_THE PROBLEM_
Leave the pictures out and repeat the rest of the data below exactly.

_PROVIDED MATERIAL_
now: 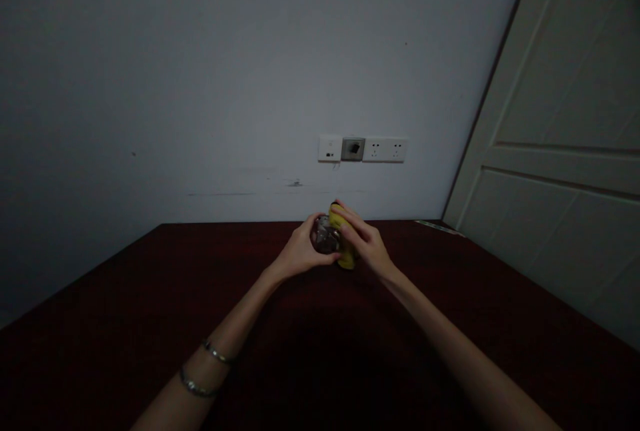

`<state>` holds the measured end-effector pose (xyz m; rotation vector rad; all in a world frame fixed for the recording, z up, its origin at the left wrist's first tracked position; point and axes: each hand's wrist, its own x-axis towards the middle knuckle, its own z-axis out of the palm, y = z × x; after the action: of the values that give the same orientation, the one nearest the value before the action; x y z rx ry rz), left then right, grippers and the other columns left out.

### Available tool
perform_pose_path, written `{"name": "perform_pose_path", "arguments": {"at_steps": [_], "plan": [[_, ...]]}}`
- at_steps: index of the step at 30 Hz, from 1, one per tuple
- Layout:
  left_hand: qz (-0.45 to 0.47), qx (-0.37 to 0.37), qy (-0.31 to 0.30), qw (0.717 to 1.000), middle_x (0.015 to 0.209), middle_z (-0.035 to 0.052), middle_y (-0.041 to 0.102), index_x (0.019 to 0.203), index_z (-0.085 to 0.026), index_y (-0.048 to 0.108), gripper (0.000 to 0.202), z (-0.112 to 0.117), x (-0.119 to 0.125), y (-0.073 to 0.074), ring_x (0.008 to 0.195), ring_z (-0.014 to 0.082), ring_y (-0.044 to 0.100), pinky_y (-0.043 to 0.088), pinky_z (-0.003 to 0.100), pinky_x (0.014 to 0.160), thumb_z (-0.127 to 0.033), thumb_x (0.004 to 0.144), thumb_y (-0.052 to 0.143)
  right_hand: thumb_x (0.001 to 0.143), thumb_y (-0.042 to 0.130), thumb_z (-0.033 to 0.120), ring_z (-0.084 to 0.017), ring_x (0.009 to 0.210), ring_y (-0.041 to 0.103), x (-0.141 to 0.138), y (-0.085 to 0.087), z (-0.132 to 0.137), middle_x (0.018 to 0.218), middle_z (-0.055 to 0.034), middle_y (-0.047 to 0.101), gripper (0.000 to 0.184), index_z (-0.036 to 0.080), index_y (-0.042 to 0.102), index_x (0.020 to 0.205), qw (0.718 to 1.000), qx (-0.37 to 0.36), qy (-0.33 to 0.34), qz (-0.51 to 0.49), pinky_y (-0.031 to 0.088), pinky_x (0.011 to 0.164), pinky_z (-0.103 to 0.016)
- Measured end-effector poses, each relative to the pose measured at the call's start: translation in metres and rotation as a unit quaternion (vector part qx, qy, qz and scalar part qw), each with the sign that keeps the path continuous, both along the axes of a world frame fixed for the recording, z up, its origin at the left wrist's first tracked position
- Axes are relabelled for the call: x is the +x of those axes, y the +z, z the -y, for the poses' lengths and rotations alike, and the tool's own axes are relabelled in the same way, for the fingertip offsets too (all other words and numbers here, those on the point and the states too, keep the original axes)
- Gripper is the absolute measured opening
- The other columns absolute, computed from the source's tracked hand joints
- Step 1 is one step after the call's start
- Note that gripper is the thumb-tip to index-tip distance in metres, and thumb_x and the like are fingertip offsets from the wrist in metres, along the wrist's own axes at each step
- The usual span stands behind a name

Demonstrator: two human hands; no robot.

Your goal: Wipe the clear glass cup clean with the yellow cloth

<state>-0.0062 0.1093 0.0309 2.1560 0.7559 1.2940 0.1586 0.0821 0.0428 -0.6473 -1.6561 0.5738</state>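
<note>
My left hand (300, 249) is curled around a small, clear, glass-like container (327, 236), thumb below and fingers behind it. A yellow cloth (347, 254) is bunched in my right hand (367, 244), pressed against the right side and upper edge of the container. Part of the cloth hangs down below my right fingers. Both hands are close together above the far part of the dark red table (200, 297). The light is dim, so I cannot tell the container's exact kind or whether anything is inside it.
Behind the table rises a pale wall (225, 84) with a row of sockets (384, 149) and scuff marks. A light panelled door (560, 151) stands along the right side. A thin strip (440, 227) lies at the table's far right corner.
</note>
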Motion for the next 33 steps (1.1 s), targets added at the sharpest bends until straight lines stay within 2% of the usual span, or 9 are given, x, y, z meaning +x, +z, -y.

_SOLUTION TO THIS TASK_
now: 

`<state>` holds the measured end-effector pose (xyz m; rotation vector rad; all in a world frame fixed for the recording, z up, its origin at the left wrist's first tracked position; point and axes: each hand's wrist, its own x-axis towards the middle knuckle, its own z-axis out of the palm, y = z × x; after the action: of the values that give the same orientation, the one nearest the value before the action; x y z rx ry rz), left then right, grippers and the other columns left out.

### Available tool
perform_pose_path, written `{"name": "perform_pose_path", "arguments": {"at_steps": [_], "plan": [[_, ...]]}}`
- at_steps: index of the step at 30 Hz, from 1, one per tuple
- Layout:
  left_hand: qz (-0.45 to 0.47), qx (-0.37 to 0.37), qy (-0.31 to 0.30), qw (0.717 to 1.000), middle_x (0.015 to 0.209), middle_z (-0.035 to 0.052), middle_y (-0.041 to 0.102), index_x (0.019 to 0.203), index_z (-0.085 to 0.026), index_y (-0.048 to 0.108), gripper (0.000 to 0.202), z (-0.112 to 0.117), x (-0.119 to 0.125), y (-0.073 to 0.074), ring_x (0.008 to 0.195), ring_z (-0.014 to 0.082), ring_y (-0.044 to 0.100), pinky_y (-0.043 to 0.088), pinky_z (-0.003 to 0.100), pinky_x (0.014 to 0.160), thumb_z (-0.127 to 0.033), thumb_x (0.004 to 0.144), thumb_y (-0.052 to 0.143)
  right_hand: thumb_x (0.001 to 0.143), thumb_y (-0.042 to 0.130), thumb_z (-0.033 to 0.120), ring_z (-0.084 to 0.017), ring_x (0.009 to 0.210), ring_y (-0.041 to 0.103), x (-0.141 to 0.138), y (-0.085 to 0.087), z (-0.132 to 0.137), middle_x (0.018 to 0.218), middle_z (-0.055 to 0.034), middle_y (-0.047 to 0.101), gripper (0.000 to 0.184), index_z (-0.036 to 0.080), index_y (-0.042 to 0.102), index_x (0.020 to 0.205), qw (0.718 to 1.000), qx (-0.37 to 0.36), qy (-0.33 to 0.34), qz (-0.51 to 0.49), pinky_y (-0.031 to 0.088), pinky_x (0.011 to 0.164), pinky_z (-0.103 to 0.016)
- Measured end-effector poses, each relative to the pose measured at the call's start: translation in metres and rotation as a unit quaternion (vector part qx, qy, qz and scalar part qw), each with the sign that keeps the path continuous, both along the axes of a world frame fixed for the recording, z up, its origin at the left wrist's first tracked position
- Axes are relabelled for the call: x is the +x of those axes, y the +z, z the -y, for the poses' lengths and rotations alike, and the tool's own axes are relabelled in the same way, for the fingertip offsets too (all other words and numbers here, those on the point and the states too, keep the original axes)
- Gripper is the absolute measured opening
- The other columns absolute, computed from the source's tracked hand joints
- Step 1 is one step after the call's start
- Note that gripper is the thumb-tip to index-tip distance in metres, and thumb_x and the like are fingertip offsets from the wrist in metres, along the wrist's own axes at each step
- The usual span stands behind a name

Demonstrator: two human hands; no robot.

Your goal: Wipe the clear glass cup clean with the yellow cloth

<state>-0.0062 0.1093 0.0309 2.1560 0.7559 1.2940 0.1586 0.0821 0.0428 -0.6473 -1.6561 0.5738</state>
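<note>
My left hand (300, 249) is curled around a small, clear, glass-like container (327, 236), thumb below and fingers behind it. A yellow cloth (347, 254) is bunched in my right hand (367, 244), pressed against the right side and upper edge of the container. Part of the cloth hangs down below my right fingers. Both hands are close together above the far part of the dark red table (200, 297). The light is dim, so I cannot tell the container's exact kind or whether anything is inside it.
Behind the table rises a pale wall (225, 84) with a row of sockets (384, 149) and scuff marks. A light panelled door (560, 151) stands along the right side. A thin strip (440, 227) lies at the table's far right corner.
</note>
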Motion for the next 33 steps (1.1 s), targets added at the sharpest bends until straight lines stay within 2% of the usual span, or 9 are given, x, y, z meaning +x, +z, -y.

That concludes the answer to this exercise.